# WHAT YOU WILL DO:
The whole listing, exactly as given: write it out, leaving out each image.

^^^^^^^^

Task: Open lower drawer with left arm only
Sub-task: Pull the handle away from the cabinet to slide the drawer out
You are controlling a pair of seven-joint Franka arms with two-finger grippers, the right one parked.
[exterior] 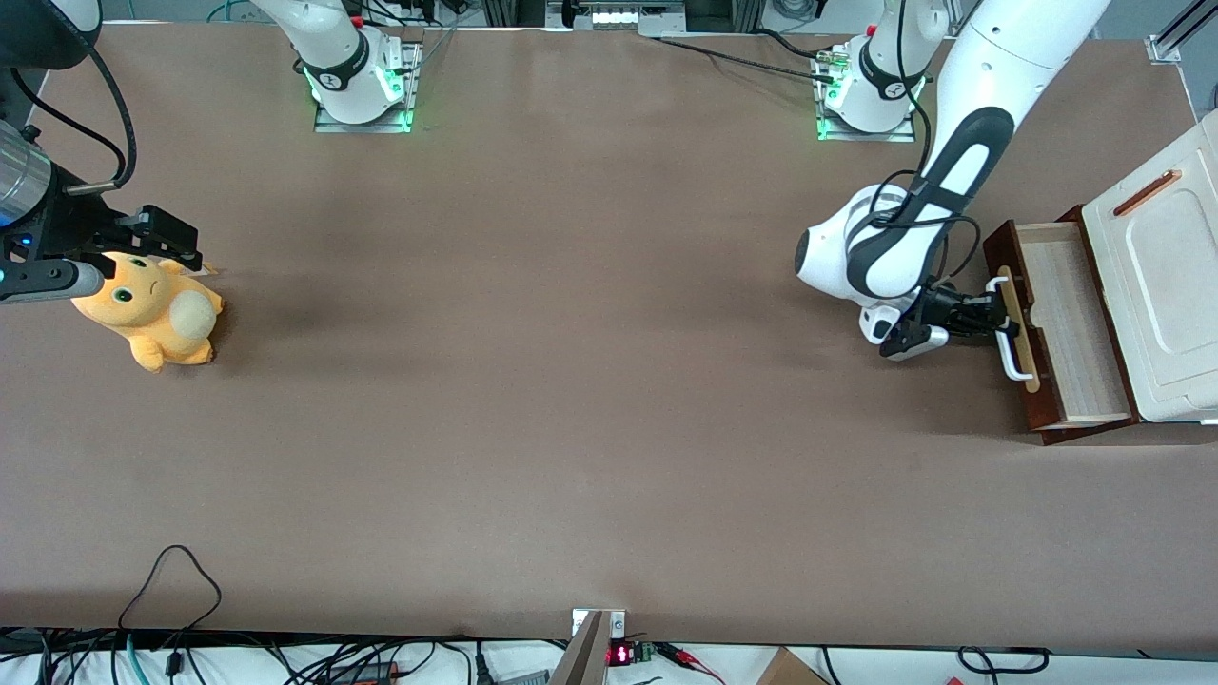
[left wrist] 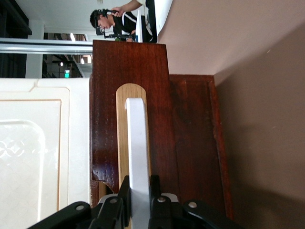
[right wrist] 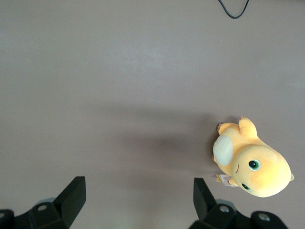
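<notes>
Red-brown drawer [exterior: 1066, 328]: pulled well out from under the cream cabinet [exterior: 1166, 285], at my working arm's end.
Gripper [exterior: 994, 319]: clamped on the handle [left wrist: 138, 148].
Risk: I judge overpulling could drag the cabinet.

You work on a wide bench [exterior: 571, 400] covered edge to edge in a matte brown sheet, lit evenly from above with only soft shadows. A thin black cable [exterior: 171, 580] loops onto its edge nearest the front camera, and below that edge more cables [exterior: 285, 663] tangle over a white floor. A small red digit display [exterior: 619, 654] glows there, near a cardboard corner [exterior: 785, 669]. In the left wrist view you see the room: a white ceiling [left wrist: 57, 14], a silver metal beam [left wrist: 45, 46], a green lit sign [left wrist: 66, 73] in a darker area, and a person [left wrist: 119, 21] in black wearing a headset.
</notes>
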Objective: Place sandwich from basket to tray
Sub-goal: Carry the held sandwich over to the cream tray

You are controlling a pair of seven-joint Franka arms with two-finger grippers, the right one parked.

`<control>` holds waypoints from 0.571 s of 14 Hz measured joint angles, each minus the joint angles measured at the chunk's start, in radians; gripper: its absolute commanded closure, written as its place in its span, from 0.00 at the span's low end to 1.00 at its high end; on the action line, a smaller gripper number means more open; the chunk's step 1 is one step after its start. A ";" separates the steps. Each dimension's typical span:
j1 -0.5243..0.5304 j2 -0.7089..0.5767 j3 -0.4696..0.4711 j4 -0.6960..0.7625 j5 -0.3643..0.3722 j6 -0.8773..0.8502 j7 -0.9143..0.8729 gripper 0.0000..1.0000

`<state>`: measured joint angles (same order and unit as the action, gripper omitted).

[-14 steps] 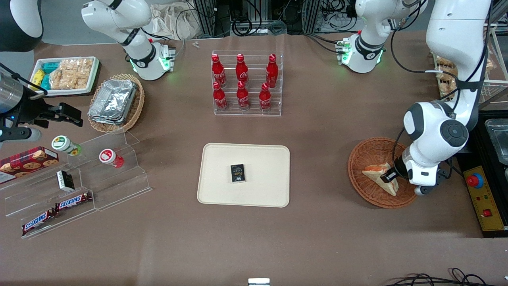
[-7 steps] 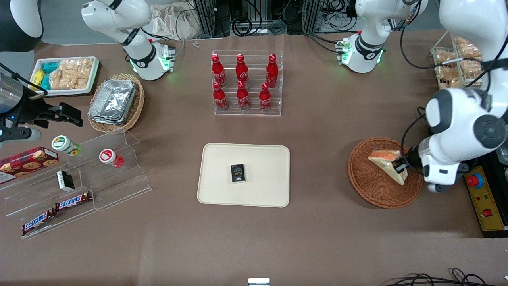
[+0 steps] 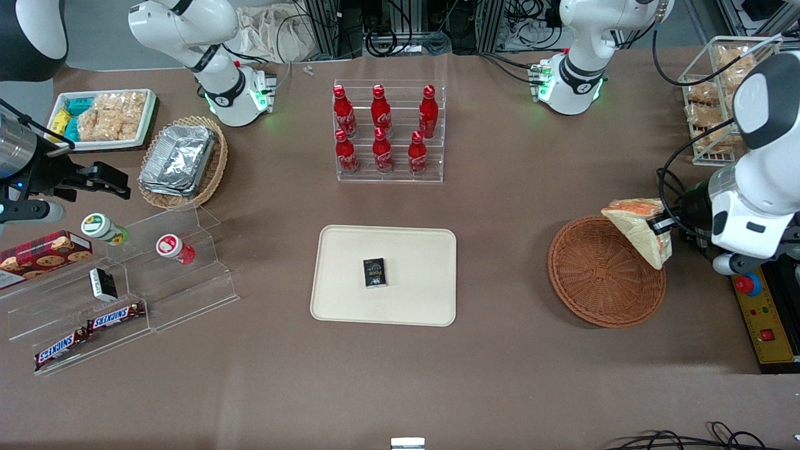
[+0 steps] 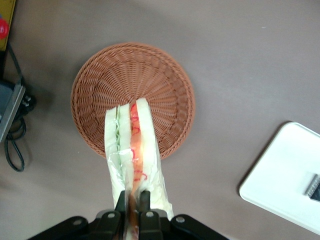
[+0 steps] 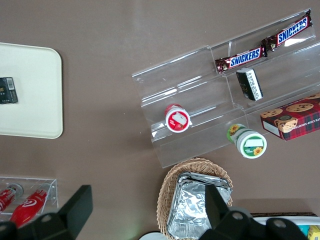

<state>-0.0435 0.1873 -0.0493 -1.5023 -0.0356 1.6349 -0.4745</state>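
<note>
Gripper [image 3: 661,226] hangs with the sandwich [image 3: 637,232] above the basket [image 3: 600,275], at the basket's two o'clock edge; the tray [image 3: 412,300] sits well apart at nine o'clock.

Left arm [image 3: 756,187] is showing at the frame edge, working arm's end: glossy white shells, a dark grey joint band, black cables looping off the wrist. Its base [image 3: 575,87], up top, is glowing green under a black collar. Gripper [image 3: 657,225] is sitting around mid-height beside that wrist: black fingers [image 4: 120,202], silver screws in the black mounts.
</note>
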 measured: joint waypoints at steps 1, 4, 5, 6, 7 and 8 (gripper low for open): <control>0.000 -0.001 -0.015 0.014 0.000 -0.002 0.014 1.00; -0.002 -0.007 -0.123 0.023 -0.001 -0.003 0.029 1.00; -0.004 -0.006 -0.173 0.022 0.000 -0.004 0.029 1.00; -0.006 -0.003 -0.223 0.020 0.000 -0.004 0.029 1.00; -0.008 0.005 -0.271 0.018 0.007 -0.002 0.028 1.00; -0.010 0.018 -0.314 0.016 0.028 0.005 0.028 1.00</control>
<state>-0.0535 0.2049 -0.3630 -1.4863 -0.0081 1.6394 -0.4460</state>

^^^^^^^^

# EXERCISE RESULT:
Task: Open lower drawer with left arm only
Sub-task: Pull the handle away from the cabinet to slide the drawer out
You are controlling a pair of seven-joint Franka arms with two-finger grippers, the right one parked.
[exterior] 
[left wrist] 
[right wrist] 
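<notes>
Red-brown drawer [exterior: 1066, 328]: pulled well out from under the cream cabinet [exterior: 1166, 285], at my working arm's end.
Gripper [exterior: 994, 319]: clamped on the handle [left wrist: 138, 148].
Risk: I judge overpulling could drag the cabinet.

You work on a wide bench [exterior: 571, 400] covered edge to edge in a matte brown sheet, lit evenly from above with only soft shadows. A thin black cable [exterior: 171, 580] loops onto its edge nearest the front camera, and below that edge more cables [exterior: 285, 663] tangle over a white floor. A small red digit display [exterior: 619, 654] glows there, near a cardboard corner [exterior: 785, 669]. In the left wrist view you see the room: a white ceiling [left wrist: 57, 14], a silver metal beam [left wrist: 45, 46], a green lit sign [left wrist: 66, 73] in a darker area, and a person [left wrist: 119, 21] in black wearing a headset.
</notes>
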Objective: Place sandwich from basket to tray
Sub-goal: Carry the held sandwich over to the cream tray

You are controlling a pair of seven-joint Franka arms with two-finger grippers, the right one parked.

`<control>` holds waypoints from 0.571 s of 14 Hz measured joint angles, each minus the joint angles measured at the chunk's start, in radians; gripper: its absolute commanded closure, written as its place in its span, from 0.00 at the span's low end to 1.00 at its high end; on the action line, a smaller gripper number means more open; the chunk's step 1 is one step after its start. A ";" separates the steps. Each dimension's typical span:
j1 -0.5243..0.5304 j2 -0.7089..0.5767 j3 -0.4696..0.4711 j4 -0.6960..0.7625 j5 -0.3643..0.3722 j6 -0.8773..0.8502 j7 -0.9143..0.8729 gripper 0.0000..1.0000

`<state>`: measured joint angles (same order and unit as the action, gripper omitted).

[-14 steps] 
[-7 steps] 
[+0 steps] 
[+0 steps] 
[+0 steps] 

<state>-0.0435 0.1873 -0.0493 -1.5023 -0.0356 1.6349 -0.4745</state>
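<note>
Gripper [image 3: 661,226] hangs with the sandwich [image 3: 637,232] above the basket [image 3: 600,275], at the basket's two o'clock edge; the tray [image 3: 412,300] sits well apart at nine o'clock.

Left arm [image 3: 756,187] is showing at the frame edge, working arm's end: glossy white shells, a dark grey joint band, black cables looping off the wrist. Its base [image 3: 575,87], up top, is glowing green under a black collar. Gripper [image 3: 657,225] is sitting around mid-height beside that wrist: black fingers [image 4: 120,202], silver screws in the black mounts.
</note>
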 measured: joint waypoints at steps 1, 4, 5, 6, 7 and 8 (gripper low for open): <control>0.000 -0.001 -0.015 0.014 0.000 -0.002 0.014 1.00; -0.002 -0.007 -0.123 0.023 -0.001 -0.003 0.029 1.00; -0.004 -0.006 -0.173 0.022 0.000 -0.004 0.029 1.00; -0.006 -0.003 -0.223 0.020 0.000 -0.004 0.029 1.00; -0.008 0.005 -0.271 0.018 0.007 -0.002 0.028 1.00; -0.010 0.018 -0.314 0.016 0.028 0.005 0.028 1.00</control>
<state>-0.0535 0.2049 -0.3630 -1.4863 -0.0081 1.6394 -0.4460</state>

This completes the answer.